◆ **WORK INSTRUCTIONS**
Lines with the word "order" in them are the ones to copy from the records.

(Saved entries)
- - - - -

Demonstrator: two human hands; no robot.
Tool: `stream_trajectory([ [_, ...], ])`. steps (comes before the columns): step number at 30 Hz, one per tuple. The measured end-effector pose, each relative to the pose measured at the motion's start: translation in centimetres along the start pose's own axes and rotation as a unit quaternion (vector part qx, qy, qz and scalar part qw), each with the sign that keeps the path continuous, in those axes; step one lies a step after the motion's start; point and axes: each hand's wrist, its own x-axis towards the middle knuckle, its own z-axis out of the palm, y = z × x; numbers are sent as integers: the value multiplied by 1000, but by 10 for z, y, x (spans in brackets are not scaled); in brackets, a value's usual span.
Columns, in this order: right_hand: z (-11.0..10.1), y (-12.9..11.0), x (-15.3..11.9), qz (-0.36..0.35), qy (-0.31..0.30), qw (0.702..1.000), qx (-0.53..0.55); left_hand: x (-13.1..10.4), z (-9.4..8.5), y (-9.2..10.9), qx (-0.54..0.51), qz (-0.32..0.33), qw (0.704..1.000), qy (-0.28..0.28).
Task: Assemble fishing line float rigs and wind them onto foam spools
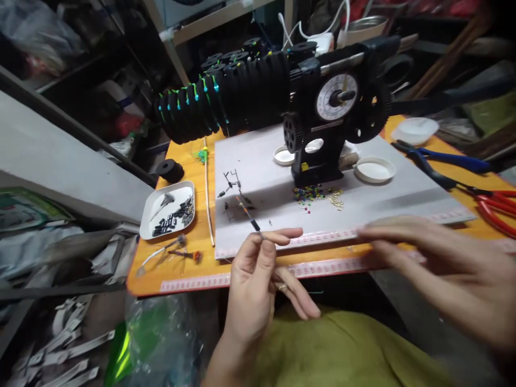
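My left hand (258, 274) is near the front edge of the table. Its thumb and index finger pinch a thin wire rod (255, 223) that has a black sleeve and an orange mark farther up. The rod tilts up and left over the white board (266, 204), and its lower end is hidden in my fingers. My right hand (439, 269), blurred by motion, is over the board's right front edge. Its fingers are stretched out with the thumb a little apart, and I see nothing in them. Small wire pieces with black sleeves (231, 183) are beyond the rod.
A black geared device with a dial (336, 97) and ribbed spools (189, 110) stands at the back. Coloured beads (308, 193) and gold bits (335, 200) lie before it. A white tray (192, 215) of small parts sits left; pliers (455, 158) lie right. Pink measuring tape (193, 284) runs along the front.
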Motion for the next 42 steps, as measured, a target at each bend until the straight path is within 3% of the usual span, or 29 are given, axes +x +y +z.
stream_trajectory([
  [2, 21, -40, 18, -37, -127, 982, 136, -3, -2, -2, 18, 10, 1000, -7],
  [5, 46, -73, 40, 9, -226, 934, 276, -10, -7, -2, 67, 35, 997, 11],
  [10, 66, -87, 51, 112, -273, 861, 414, -21, -19, 1, 98, 63, 992, 49],
  [13, 69, -91, 51, 113, -270, 865, 407, -27, -25, 2, 95, 66, 992, 47],
  [15, 72, -94, 50, 94, -266, 883, 376, -31, -27, 2, 93, 67, 991, 66],
  [17, 76, -97, 49, 94, -286, 881, 364, -34, -28, 2, 94, 57, 990, 89],
  [21, 85, -101, 45, 165, -386, 808, 413, -38, -30, 2, 148, 92, 975, 139],
  [23, 88, -103, 45, 161, -377, 813, 414, -40, -31, 1, 159, 112, 970, 148],
  [26, 89, -103, 47, 99, -298, 866, 390, -44, -31, -1, 125, 99, 977, 144],
  [28, 90, -102, 48, 81, -265, 879, 388, -46, -31, -3, 110, 92, 977, 156],
  [33, 94, -98, 46, 103, -276, 861, 414, -48, -36, -12, 123, 73, 974, 174],
  [37, 95, -94, 42, 107, -278, 848, 438, -47, -41, -14, 152, 123, 967, 166],
  [39, 94, -94, 42, 148, -300, 812, 479, -47, -42, -12, 220, 144, 950, 167],
  [42, 90, -97, 45, 224, -356, 706, 570, -51, -43, -2, 368, 182, 901, 138],
])
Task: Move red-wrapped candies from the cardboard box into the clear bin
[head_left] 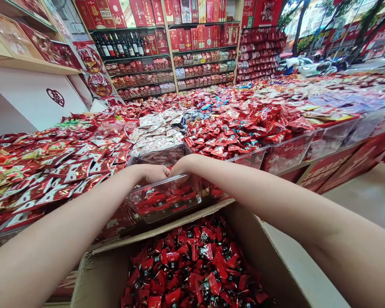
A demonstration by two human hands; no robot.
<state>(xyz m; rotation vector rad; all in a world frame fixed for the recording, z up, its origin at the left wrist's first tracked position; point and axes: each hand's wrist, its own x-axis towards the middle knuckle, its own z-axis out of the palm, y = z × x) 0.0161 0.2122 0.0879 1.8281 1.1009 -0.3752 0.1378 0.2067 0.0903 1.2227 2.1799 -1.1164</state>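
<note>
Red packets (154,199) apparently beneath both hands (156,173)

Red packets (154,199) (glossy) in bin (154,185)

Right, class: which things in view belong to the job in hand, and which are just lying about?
Likely in the job:
left hand
right hand
clear bin both reach into
open cardboard box
small red packets in the box

Just lying about:
white packets
shelved bottles
heart decoration
</note>
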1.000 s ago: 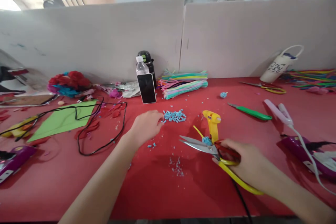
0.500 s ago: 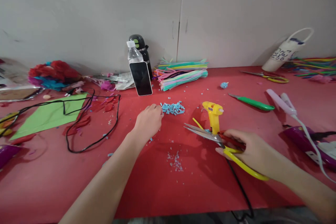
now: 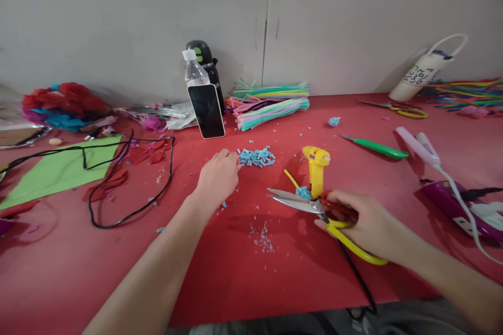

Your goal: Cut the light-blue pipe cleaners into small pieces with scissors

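My left hand [image 3: 218, 177] rests at the left edge of a pile of short blue pieces [image 3: 257, 157], fingers bent together; what the fingertips hold, if anything, is hidden. My right hand [image 3: 353, 220] grips scissors [image 3: 346, 243] with yellow and red handles, their blades pointing left and nearly closed. Just behind the blades, a blue cluster on a yellow stem [image 3: 303, 192] lies beside a yellow glue gun [image 3: 316, 167]. Tiny pale scraps [image 3: 263, 238] are scattered on the red table [image 3: 236, 282] between my hands.
A phone [image 3: 206, 111] leans on a clear bottle [image 3: 195, 69] before a black flask. Pipe cleaners [image 3: 271, 107] lie behind the pile. At right are a green-handled knife [image 3: 381, 148], a second pair of scissors [image 3: 408, 111] and a white tumbler [image 3: 420, 76]. A black cable [image 3: 113, 226] loops at left.
The view has shifted slightly. The scissors in my right hand have moved a little left, and more of the blue cluster behind the blades shows. My left hand stays by the pile.
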The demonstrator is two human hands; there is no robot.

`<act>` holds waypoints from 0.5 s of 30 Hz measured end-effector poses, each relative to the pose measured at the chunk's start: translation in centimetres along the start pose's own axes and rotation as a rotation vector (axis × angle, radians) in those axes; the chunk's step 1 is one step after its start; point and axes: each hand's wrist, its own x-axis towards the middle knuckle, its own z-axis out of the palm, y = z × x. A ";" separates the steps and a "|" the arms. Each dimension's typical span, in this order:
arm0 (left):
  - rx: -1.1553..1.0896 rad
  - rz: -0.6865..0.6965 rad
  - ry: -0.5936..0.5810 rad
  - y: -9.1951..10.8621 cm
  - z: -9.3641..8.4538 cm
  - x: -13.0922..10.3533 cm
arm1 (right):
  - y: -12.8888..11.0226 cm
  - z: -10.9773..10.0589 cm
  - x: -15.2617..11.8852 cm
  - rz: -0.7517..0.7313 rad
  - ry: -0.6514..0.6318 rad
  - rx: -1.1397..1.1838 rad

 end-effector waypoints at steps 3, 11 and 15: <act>-0.129 0.031 0.039 0.5 -0.8 -0.5 | 0.0 0.0 0.0 0.001 -0.002 0.016; -0.648 0.134 0.051 2.7 -2.8 -2.2 | -0.3 -0.6 -0.1 -0.019 0.071 -0.081; -0.713 0.165 0.058 3.3 -3.0 -2.7 | -0.5 -0.7 -0.1 -0.021 0.127 -0.153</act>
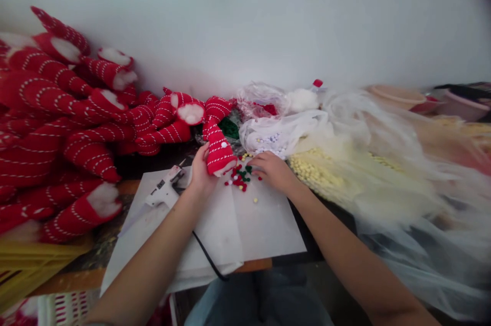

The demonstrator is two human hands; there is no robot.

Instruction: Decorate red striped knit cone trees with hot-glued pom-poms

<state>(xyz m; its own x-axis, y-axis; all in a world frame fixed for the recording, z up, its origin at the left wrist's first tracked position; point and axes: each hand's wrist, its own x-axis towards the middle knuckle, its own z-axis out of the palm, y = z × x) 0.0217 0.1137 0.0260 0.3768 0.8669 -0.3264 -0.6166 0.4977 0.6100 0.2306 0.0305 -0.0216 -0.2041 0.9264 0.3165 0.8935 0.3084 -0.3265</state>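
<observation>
My left hand (pixel 202 172) is wrapped round a red stuffed cone hat (pixel 219 149) with white dashed stripes. A small white pom-pom sits on the hat's side, and white stuffing shows at its wide end. Just right of the hat lies a little heap of red, green, white and yellow pom-poms (pixel 241 179) on white paper (pixel 268 229). My right hand (pixel 273 170) reaches to the right edge of this heap, fingers stretched out beside a green pom-pom. Left of my left hand, a white glue gun (pixel 164 190) rests on the paper, its tip pointing away from me.
Many striped red stuffed cones (pixel 88 116) are piled on the left, above a yellow crate (pixel 34 264). Bags of white pom-poms (pixel 270 142) and yellow pom-poms (pixel 318 167) lie at the right. A black cord (pixel 209 257) crosses the paper's front edge. A wall stands behind.
</observation>
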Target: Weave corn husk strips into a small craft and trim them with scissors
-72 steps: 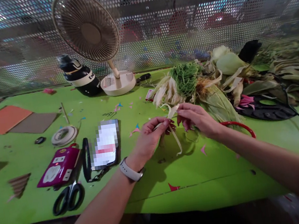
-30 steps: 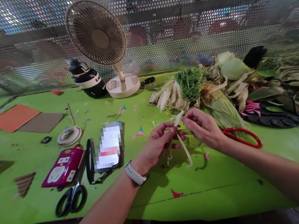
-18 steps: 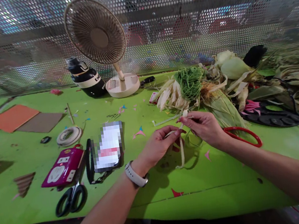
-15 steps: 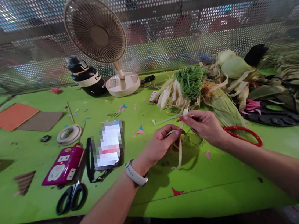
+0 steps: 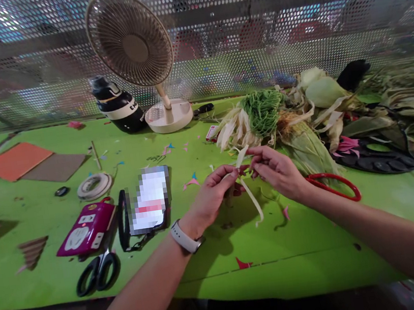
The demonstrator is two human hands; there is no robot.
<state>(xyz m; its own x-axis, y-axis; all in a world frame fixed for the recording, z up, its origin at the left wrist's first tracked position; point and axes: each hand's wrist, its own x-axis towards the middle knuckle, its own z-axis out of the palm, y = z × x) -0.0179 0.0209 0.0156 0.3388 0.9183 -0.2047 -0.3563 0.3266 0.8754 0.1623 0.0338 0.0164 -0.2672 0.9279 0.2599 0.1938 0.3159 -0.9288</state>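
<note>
Fingertips of both hands are pinching one pale corn-husk strip (image 5: 248,186) just above the green table (image 5: 291,261): left hand (image 5: 214,191) and right hand (image 5: 276,171) are meeting at its upper part, its long end dangling nearward.

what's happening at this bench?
A person at a green table pinches a pale husk strip between both hands: left hand and right hand meet at its upper part, and the loose end hangs toward the table. A husk pile lies just behind, with red scissors under the right wrist. A phone, black scissors, tape roll and fan sit to the left.
</note>
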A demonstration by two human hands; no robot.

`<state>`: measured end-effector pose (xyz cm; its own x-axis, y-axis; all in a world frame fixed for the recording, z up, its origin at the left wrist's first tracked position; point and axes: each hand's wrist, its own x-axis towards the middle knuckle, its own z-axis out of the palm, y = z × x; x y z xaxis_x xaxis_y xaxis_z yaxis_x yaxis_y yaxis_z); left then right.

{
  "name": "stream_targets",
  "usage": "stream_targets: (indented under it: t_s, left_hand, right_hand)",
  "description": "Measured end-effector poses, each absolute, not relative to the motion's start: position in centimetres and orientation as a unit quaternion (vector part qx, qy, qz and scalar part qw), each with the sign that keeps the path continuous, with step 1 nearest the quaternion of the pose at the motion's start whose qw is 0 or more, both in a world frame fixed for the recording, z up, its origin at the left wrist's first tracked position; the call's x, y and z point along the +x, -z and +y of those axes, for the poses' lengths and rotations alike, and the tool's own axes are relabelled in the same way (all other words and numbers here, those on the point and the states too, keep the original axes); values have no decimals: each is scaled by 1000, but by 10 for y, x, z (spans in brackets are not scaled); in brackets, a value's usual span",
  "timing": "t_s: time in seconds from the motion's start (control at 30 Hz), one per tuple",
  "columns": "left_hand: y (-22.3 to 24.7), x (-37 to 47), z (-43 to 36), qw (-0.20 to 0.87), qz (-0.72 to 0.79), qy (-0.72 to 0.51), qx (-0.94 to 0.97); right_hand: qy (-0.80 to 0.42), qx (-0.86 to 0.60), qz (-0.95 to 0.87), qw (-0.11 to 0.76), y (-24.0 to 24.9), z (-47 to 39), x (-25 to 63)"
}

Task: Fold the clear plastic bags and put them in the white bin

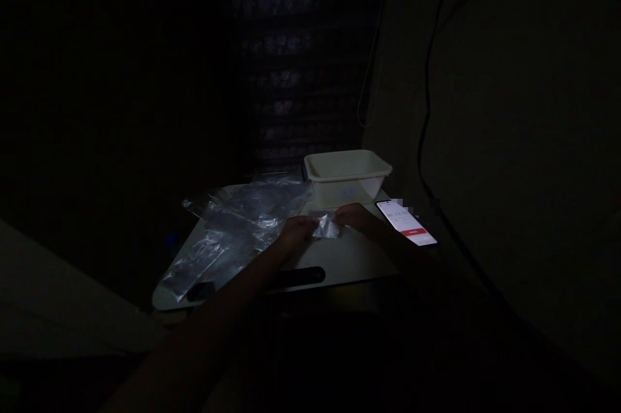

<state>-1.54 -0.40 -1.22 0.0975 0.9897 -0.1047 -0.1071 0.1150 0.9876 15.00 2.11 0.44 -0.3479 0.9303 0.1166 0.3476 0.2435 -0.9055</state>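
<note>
Between my two hands is a small folded piece of clear plastic, seemingly a plastic bag (pixel 326 225), shiny where the light catches it. My left hand (pixel 295 232) grips its left side, fingers closed. At its right edge my right hand (pixel 356 215) pinches it between thumb and fingers. Both hands are just above or on the pale table (pixel 349 261); the dim light hides which. Left of my hands, several crumpled clear plastic bags (pixel 228 225) lie spread over the table.
A cream plastic tub (pixel 347 189) stands at the table's back. A lit phone (pixel 407 222) lies at the right edge. The table has a dark slot (pixel 301 276) near its front. A dark cable (pixel 427 96) hangs along the right wall. The surroundings are very dark.
</note>
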Motion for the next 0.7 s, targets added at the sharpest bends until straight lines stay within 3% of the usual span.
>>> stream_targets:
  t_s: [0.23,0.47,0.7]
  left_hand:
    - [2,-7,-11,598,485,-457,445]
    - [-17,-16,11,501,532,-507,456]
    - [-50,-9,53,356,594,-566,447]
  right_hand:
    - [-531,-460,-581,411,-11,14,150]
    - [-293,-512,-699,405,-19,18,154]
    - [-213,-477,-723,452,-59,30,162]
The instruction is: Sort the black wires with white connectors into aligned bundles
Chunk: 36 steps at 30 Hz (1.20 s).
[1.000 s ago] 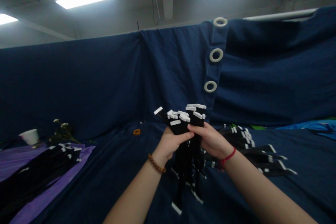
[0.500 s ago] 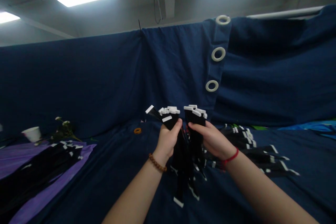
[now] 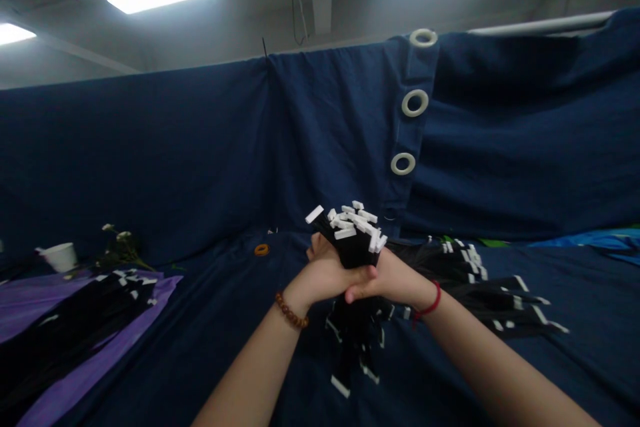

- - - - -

◆ **OUTPUT FOR THIS TASK**
Columns, in this order: right_hand: z (-11.0..10.1), y (-12.9..11.0), x (-15.3..11.9), qz (-0.36..0.35), qy (-0.31..0.30), qw (0.702..1.000), qx (-0.53..0.55); left_hand: x (-13.1..10.4), z (-9.4..8.5), y (-9.2..10.9), qx (-0.54..0.51), qz (-0.32..0.33), qw (0.704..1.000), qy (-0.28..0.28).
`<act>` holds waypoints from 0.5 s of 30 Hz measured end-effector poses, each relative to the pose measured at the chunk's start: translation in centimetres along the start pose's own axes and rotation as a rotation vector (axis × angle, radians) in those axes; the chunk's step 1 is one step after its start; point and axes: each hand's wrist, its own x-axis towards the middle knuckle, its own z-axis out of the palm, y = z × x. A ";" separates the steps and a "|" the arms. Each dimension's typical span, in this order:

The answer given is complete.